# [PROBLEM DESCRIPTION]
Each line of the listing below, from the very first to the one that contains "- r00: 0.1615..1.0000", is to be retyped exactly as it stands.

# [LISTED ENTRIES]
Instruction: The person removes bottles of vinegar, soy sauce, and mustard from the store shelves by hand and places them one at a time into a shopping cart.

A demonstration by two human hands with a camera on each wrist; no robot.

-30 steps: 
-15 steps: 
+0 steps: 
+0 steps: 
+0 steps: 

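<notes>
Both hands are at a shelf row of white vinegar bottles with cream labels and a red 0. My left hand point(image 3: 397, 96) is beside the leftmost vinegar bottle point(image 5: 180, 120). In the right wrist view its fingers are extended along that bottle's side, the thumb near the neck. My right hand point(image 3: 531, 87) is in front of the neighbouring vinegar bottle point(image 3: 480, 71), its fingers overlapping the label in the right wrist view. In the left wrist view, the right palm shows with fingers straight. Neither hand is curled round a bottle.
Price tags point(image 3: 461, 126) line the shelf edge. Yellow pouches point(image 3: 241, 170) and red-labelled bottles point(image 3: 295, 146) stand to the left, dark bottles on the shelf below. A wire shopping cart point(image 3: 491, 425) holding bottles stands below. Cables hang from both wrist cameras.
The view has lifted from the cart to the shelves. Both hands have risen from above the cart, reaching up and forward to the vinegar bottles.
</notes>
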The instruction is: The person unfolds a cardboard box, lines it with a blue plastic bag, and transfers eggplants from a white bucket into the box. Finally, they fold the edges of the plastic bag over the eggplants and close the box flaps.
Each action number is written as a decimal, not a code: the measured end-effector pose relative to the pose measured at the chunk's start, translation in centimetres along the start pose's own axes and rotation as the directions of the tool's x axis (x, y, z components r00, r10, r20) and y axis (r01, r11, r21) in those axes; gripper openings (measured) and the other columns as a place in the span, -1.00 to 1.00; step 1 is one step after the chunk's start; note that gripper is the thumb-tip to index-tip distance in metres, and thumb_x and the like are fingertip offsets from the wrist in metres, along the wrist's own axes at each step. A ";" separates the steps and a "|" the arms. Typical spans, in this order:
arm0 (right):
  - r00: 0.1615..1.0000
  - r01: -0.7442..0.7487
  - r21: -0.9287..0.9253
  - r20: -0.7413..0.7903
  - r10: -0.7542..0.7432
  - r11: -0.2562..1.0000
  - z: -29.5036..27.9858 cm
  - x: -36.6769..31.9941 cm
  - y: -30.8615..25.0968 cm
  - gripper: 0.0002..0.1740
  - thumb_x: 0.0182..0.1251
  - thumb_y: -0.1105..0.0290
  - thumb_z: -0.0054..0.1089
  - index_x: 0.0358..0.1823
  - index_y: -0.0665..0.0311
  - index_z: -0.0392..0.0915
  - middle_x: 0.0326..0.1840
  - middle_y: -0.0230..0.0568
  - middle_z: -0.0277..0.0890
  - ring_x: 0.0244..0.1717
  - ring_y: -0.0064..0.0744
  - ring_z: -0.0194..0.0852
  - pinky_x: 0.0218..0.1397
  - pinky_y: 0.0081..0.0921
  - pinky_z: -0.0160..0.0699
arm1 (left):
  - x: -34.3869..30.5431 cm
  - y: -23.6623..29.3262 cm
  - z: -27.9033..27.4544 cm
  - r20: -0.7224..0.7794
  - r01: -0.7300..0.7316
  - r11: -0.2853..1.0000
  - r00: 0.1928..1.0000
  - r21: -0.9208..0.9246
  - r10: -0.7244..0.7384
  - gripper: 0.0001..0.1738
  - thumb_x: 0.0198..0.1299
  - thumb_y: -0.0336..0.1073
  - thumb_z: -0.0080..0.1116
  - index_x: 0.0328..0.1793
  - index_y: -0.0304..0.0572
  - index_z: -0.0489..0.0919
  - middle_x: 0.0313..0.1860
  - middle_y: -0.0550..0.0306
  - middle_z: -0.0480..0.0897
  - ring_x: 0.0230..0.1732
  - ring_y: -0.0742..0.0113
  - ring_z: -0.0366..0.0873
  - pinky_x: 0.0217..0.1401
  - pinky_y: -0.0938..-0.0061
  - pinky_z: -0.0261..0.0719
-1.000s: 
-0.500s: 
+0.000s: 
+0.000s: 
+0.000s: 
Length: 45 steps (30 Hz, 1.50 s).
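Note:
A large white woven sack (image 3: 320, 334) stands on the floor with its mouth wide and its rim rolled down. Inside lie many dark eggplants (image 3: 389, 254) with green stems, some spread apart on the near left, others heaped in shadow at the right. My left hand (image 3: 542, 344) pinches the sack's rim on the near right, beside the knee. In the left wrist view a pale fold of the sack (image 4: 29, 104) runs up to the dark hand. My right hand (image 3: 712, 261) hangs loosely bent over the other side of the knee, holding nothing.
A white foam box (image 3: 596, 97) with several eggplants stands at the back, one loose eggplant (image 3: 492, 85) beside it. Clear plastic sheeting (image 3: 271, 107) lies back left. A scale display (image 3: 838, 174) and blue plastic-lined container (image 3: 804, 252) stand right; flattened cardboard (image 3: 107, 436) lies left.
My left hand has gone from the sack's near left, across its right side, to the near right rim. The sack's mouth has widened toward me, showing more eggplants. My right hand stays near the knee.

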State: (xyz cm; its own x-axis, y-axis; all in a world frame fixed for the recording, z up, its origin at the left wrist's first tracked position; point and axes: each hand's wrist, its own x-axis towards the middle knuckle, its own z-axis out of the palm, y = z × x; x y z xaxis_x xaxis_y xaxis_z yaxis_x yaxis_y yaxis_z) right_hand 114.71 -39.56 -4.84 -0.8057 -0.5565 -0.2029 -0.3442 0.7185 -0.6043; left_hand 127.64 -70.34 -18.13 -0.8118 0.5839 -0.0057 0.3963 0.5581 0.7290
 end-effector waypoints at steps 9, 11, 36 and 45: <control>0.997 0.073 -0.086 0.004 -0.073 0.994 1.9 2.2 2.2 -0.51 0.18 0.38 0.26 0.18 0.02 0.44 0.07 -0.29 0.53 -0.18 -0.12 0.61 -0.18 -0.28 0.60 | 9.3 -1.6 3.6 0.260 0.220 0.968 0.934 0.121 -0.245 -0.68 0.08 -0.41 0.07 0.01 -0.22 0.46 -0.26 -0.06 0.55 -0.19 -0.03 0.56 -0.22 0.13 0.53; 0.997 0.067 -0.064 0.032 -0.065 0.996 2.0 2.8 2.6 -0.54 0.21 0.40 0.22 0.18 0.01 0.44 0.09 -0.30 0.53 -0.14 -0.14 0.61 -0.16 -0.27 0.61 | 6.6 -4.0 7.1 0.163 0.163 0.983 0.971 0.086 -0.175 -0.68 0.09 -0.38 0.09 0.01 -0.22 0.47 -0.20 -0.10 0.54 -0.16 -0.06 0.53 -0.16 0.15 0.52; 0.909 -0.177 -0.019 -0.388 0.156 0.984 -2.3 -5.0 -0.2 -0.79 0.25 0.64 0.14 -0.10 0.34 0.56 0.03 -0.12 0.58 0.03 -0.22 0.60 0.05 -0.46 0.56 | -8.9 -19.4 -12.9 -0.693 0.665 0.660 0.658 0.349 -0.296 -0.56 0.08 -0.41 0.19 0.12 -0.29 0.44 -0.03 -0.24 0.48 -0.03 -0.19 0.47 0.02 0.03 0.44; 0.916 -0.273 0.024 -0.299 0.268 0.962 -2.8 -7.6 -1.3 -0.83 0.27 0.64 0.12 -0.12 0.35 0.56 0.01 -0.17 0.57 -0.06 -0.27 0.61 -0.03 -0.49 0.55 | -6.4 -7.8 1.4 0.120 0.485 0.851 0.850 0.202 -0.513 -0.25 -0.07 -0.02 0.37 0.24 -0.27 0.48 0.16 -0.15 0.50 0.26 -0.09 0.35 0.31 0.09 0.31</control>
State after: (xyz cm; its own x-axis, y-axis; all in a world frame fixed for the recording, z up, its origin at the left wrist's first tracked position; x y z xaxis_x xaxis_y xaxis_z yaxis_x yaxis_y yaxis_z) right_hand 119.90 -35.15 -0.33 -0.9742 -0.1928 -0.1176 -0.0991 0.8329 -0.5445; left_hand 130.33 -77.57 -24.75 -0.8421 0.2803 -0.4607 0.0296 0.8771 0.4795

# [TASK ANSWER]
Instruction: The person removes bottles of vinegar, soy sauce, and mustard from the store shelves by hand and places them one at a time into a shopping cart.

A demonstration by two human hands with a camera on each wrist; no robot.

-30 steps: 
-15 steps: 
+0 steps: 
+0 steps: 
+0 steps: 

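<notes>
Both hands are at a shelf row of white vinegar bottles with cream labels and a red 0. My left hand point(image 3: 397, 96) is beside the leftmost vinegar bottle point(image 5: 180, 120). In the right wrist view its fingers are extended along that bottle's side, the thumb near the neck. My right hand point(image 3: 531, 87) is in front of the neighbouring vinegar bottle point(image 3: 480, 71), its fingers overlapping the label in the right wrist view. In the left wrist view, the right palm shows with fingers straight. Neither hand is curled round a bottle.
Price tags point(image 3: 461, 126) line the shelf edge. Yellow pouches point(image 3: 241, 170) and red-labelled bottles point(image 3: 295, 146) stand to the left, dark bottles on the shelf below. A wire shopping cart point(image 3: 491, 425) holding bottles stands below. Cables hang from both wrist cameras.
The view has lifted from the cart to the shelves. Both hands have risen from above the cart, reaching up and forward to the vinegar bottles.
</notes>
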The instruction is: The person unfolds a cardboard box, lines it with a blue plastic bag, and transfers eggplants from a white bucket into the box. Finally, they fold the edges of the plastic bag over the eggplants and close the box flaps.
Each action number is written as a decimal, not a code: the measured end-effector pose relative to the pose measured at the chunk's start, translation in centimetres along the start pose's own axes and rotation as the directions of the tool's x axis (x, y, z components r00, r10, r20) and y axis (r01, r11, r21) in those axes; gripper openings (measured) and the other columns as a place in the span, -1.00 to 1.00; step 1 is one step after the chunk's start; note that gripper is the thumb-tip to index-tip distance in metres, and thumb_x and the like are fingertip offsets from the wrist in metres, along the wrist's own axes at each step. A ";" separates the steps and a "|" the arms. Typical spans, in this order:
arm0 (right):
  - r00: 0.1615..1.0000

Nothing else is needed for this exercise.